I think this suggests decision transformers will only rarely deal with rare threats, but can learn to deal with rare bottlenecks with high likelihood.
I don’t follow this sentence. I more-or-less agree with the previous one (though there may be lots of ways for the trajectories to leak information about what overall ‘strategy’ the model is pursuing, and of course people will try and get that information in there by conditioning on more information).
The ‘reward being chance of winning’ stuff changes a bit about how the model generalises if it’s playing a game with randomness and conditioned on the upper end—it biases the model towards ‘expecting risk to pay off’. Eg/ if the model plays a 1-step game where it either banks 1 point or gets a 1% chance of 10 points, then conditioning on it getting 10 points will cause it to take the lower EV action. But this isn’t super relevant.
In general I am pretty confused about how models would generalise strategies out of distribution, and this seems like at least partly an empirical ML / science of deep learning problem. But my intuition is that no, even if the model ‘understands’ that an action causes a good outcome [ P(outcome |. action) ], it still might not take that action if the action is unlikely on priors [ P(action) ], because the basic driver of its choice is what action it will observe given the outcome [ P(action | outcome) ] which is proportional to both of those quantities (and in fact, probably equal, with some normalising constant P(outcome)).
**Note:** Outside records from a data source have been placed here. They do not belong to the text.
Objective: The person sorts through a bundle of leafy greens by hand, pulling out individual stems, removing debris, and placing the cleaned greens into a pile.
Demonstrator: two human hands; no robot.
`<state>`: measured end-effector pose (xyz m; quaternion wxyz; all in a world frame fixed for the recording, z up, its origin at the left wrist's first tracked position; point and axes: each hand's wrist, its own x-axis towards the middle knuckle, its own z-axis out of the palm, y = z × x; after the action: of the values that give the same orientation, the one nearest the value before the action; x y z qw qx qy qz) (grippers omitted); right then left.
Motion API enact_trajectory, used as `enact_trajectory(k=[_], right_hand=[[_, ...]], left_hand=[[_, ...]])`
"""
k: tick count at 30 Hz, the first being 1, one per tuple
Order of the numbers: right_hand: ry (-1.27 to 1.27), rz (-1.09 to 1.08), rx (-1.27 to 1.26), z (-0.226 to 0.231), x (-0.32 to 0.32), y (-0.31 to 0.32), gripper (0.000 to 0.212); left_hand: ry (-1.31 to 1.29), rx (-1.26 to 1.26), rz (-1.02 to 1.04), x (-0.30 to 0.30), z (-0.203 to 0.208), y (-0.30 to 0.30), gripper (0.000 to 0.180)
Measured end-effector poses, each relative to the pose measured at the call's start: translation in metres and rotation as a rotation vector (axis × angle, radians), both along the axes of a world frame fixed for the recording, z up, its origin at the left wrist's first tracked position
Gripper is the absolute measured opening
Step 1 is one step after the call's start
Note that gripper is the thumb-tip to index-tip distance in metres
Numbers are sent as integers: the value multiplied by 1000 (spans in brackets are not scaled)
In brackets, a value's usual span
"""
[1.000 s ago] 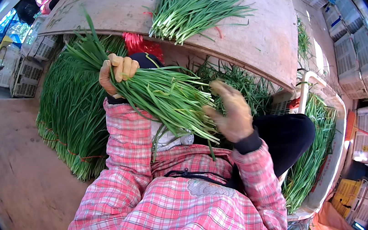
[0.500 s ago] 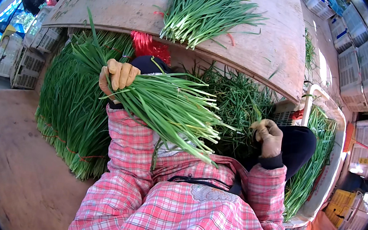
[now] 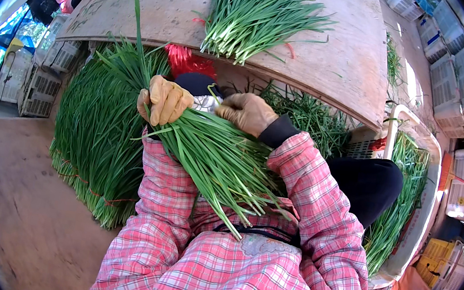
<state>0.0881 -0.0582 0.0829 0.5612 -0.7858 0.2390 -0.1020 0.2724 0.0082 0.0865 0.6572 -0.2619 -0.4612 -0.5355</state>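
The bunch (image 3: 221, 158) is slanting over the lap (image 3: 207, 213), pale ends (image 3: 244, 221) now dipping lower, the left hand (image 3: 166, 102) clamping it. The right hand (image 3: 248, 114), earlier beside the knee (image 3: 372, 179), is now pinching a yellowish blade (image 3: 213, 91) near the left hand.

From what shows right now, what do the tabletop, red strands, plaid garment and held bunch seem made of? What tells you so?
Tabletop: probably plywood, matte; scuffed tan face, thin cut edge.
Red strands: likely plastic, glossy; bright highlights.
Plaid garment: cloth, matte, fibre unclear; soft folds.
Held bunch: fresh plant leaves, slight sheen; long narrow green blades, pale ends.
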Motion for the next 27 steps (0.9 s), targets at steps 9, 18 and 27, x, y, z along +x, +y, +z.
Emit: enact_trajectory(k=[9,18,27], right_hand=[[-109,-569,408,-32,-96,-13,14],[29,-408,-693,-35,-120,0,28],[-315,-145,-1005,73,20,63,25]], left_hand=[[-22,18,100,12,-6,13,25],[-59,321,259,8,-5,22,25],[15,684,421,-22,7,19,23]])
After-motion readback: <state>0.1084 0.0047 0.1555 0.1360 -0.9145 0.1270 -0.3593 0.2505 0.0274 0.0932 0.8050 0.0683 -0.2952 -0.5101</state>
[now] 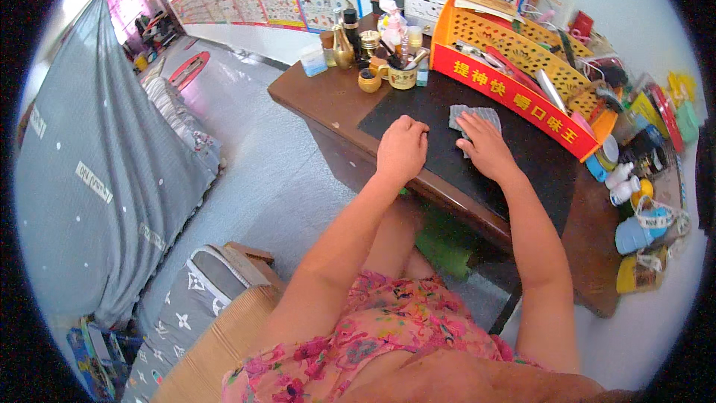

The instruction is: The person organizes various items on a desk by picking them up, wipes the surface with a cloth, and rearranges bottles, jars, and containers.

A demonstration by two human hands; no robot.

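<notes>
On the brown desk (313, 93) lies a black mat (462, 186). My right hand (486, 148) rests with its fingers spread flat over a folded grey cloth (488, 114) on that mat. Part of the cloth is hidden beneath the palm and fingers. At the desk's near edge, left of the cloth, my left hand (403, 148) is closed, its fingers curled under. What it holds, if anything, cannot be seen.
An orange-and-red box (514, 97) full of papers and small items stands behind my right hand. Cosmetic bottles, a gold jar (368, 80) and a cup of brushes (403, 77) cluster at the back left. A blue cup (634, 235) and bottles line the right side.
</notes>
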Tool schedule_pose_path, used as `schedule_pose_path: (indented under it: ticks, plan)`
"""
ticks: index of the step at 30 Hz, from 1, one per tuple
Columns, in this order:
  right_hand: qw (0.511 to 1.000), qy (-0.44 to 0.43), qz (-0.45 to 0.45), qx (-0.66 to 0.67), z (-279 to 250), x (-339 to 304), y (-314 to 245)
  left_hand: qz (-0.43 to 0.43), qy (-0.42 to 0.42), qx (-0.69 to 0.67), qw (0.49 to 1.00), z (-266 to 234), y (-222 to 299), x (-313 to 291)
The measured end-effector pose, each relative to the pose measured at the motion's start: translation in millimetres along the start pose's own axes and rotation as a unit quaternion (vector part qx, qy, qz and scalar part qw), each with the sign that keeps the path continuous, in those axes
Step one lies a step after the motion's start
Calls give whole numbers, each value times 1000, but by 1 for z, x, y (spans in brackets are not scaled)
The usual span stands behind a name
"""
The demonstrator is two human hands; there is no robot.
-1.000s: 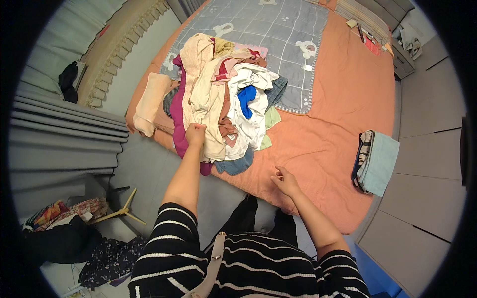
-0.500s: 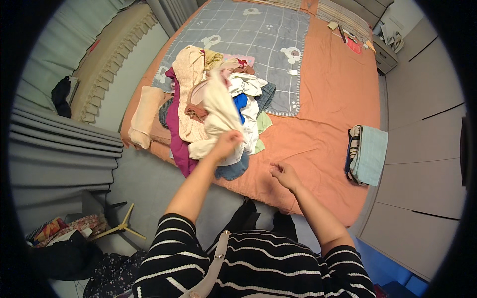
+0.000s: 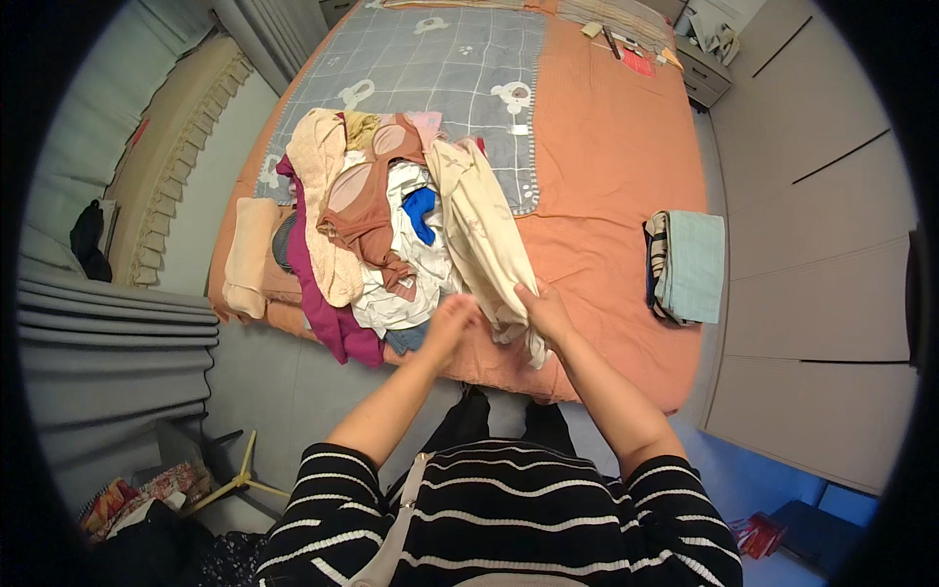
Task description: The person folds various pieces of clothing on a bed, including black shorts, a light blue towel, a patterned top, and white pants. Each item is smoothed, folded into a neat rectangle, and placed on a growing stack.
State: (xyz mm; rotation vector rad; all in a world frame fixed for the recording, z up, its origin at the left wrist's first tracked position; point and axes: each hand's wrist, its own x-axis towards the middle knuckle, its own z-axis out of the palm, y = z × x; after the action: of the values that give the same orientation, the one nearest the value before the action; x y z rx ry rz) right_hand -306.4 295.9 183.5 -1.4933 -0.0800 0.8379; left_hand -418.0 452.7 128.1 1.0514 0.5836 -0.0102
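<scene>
A long cream garment point(image 3: 481, 220) with a faint pattern lies stretched along the right side of a clothes heap on the bed. My right hand point(image 3: 546, 315) is closed on its near right edge, thumb on top. Close to the garment's near left edge is my left hand point(image 3: 452, 328), its fingers smeared by motion, so its grip is unclear. In the heap lie a brown padded camisole point(image 3: 364, 220), white clothing point(image 3: 386, 308), a blue piece of cloth point(image 3: 420, 214), a peach textured garment point(image 3: 328, 215) and a magenta garment point(image 3: 342, 333).
A folded stack with a light blue cloth point(image 3: 693, 269) on top sits at the bed's right edge. A folded peach towel point(image 3: 246, 259) lies left of the heap. Grey cabinets point(image 3: 812, 284) line the right; grey curtains point(image 3: 112, 333) hang left. A yellow-legged stand point(image 3: 245, 474) is on the floor.
The cream garment has shifted right from the middle of the heap, uncovering the brown camisole. My right hand, empty before, now grips it. The view has shifted slightly.
</scene>
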Motion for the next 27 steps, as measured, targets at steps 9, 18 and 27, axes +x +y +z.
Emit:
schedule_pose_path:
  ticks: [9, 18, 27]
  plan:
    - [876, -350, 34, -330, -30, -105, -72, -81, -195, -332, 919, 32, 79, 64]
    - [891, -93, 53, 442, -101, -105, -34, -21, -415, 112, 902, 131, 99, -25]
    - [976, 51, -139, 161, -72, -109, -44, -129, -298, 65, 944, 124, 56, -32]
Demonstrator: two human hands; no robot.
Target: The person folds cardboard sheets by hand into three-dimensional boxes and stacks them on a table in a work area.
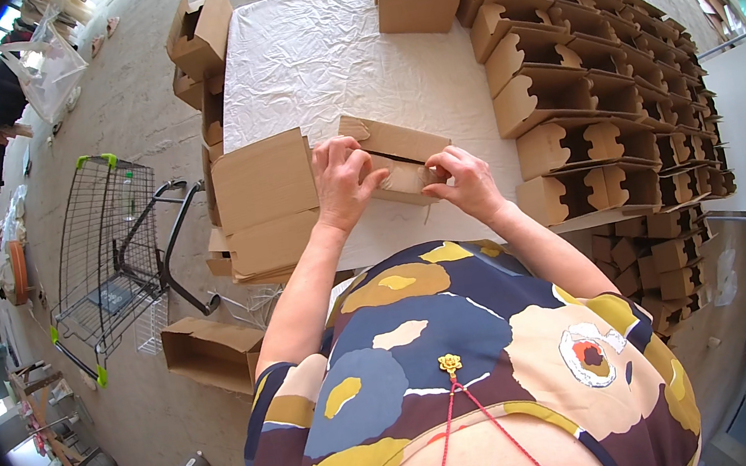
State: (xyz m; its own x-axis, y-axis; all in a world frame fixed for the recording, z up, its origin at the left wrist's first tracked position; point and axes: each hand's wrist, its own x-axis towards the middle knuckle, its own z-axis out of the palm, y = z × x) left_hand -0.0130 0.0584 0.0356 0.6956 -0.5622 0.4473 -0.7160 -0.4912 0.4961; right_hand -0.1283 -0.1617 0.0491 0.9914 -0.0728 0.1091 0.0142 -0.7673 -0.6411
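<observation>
In front of my body a small brown cardboard box (408, 141) lies at a slant on the white-covered table (301, 62). A narrow dark gap runs along its top, between its panels. My left hand (345, 182) is closed on the box's left end, fingers bent over the edge. At the right end my right hand (466, 184) pinches the near edge between thumb and fingers. Between the hands a paler patch shows on the near side; I cannot make out what it is. Flat cardboard sheets (263, 184) lie stacked just left of my left hand.
Rows of open cardboard boxes (554, 93) are stacked along the table's right side. More boxes (200, 33) stand at the far left edge. A wire shopping cart (99, 252) is on the floor to the left, with an open carton (209, 351) near my left elbow.
</observation>
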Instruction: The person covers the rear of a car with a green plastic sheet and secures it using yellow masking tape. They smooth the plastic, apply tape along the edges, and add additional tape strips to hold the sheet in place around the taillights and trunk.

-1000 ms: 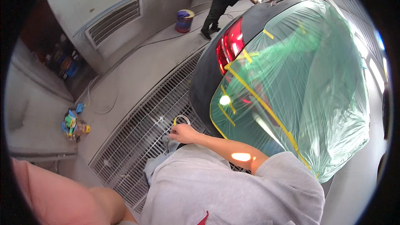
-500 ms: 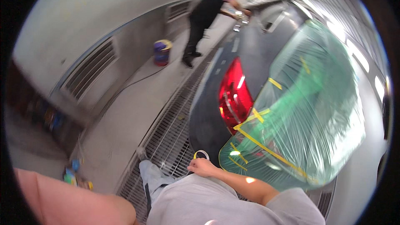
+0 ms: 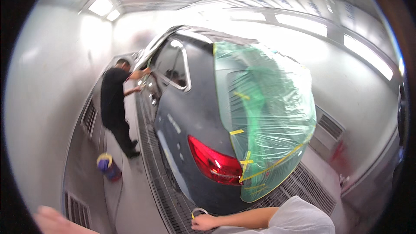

Re lowering the temperature: the thing the predictive model learns is usually some numbers that you normalise into a probability distribution with a softmax function, and you can easily tweak the softmax to make it favour more likely completions, and disfavour unlikely ones. This would greatly decrease the turn-by-turn chance of disconnecting the button (and therefore overall chance), but probably not impair the model’s performance elsewhere much.
The point of my setup is that [ P(outcome|corrigible action) ] is very small, so [ P(incorrigible action|outcome) ] is largeish, even if [ Frequency(corrigible action) ] is high and [ Frequency(incorrigible action) ] is low or absent.
And this is alignment relevant, because I expect people will ask for never before seen outcomes (by chance or on purpose), some of which may soft-require incorrigible actions.
(And of course there could be optimisation daemons that do treacherous turns even when asking for normal actions. But I think your post is setting that aside, which seems reasonable).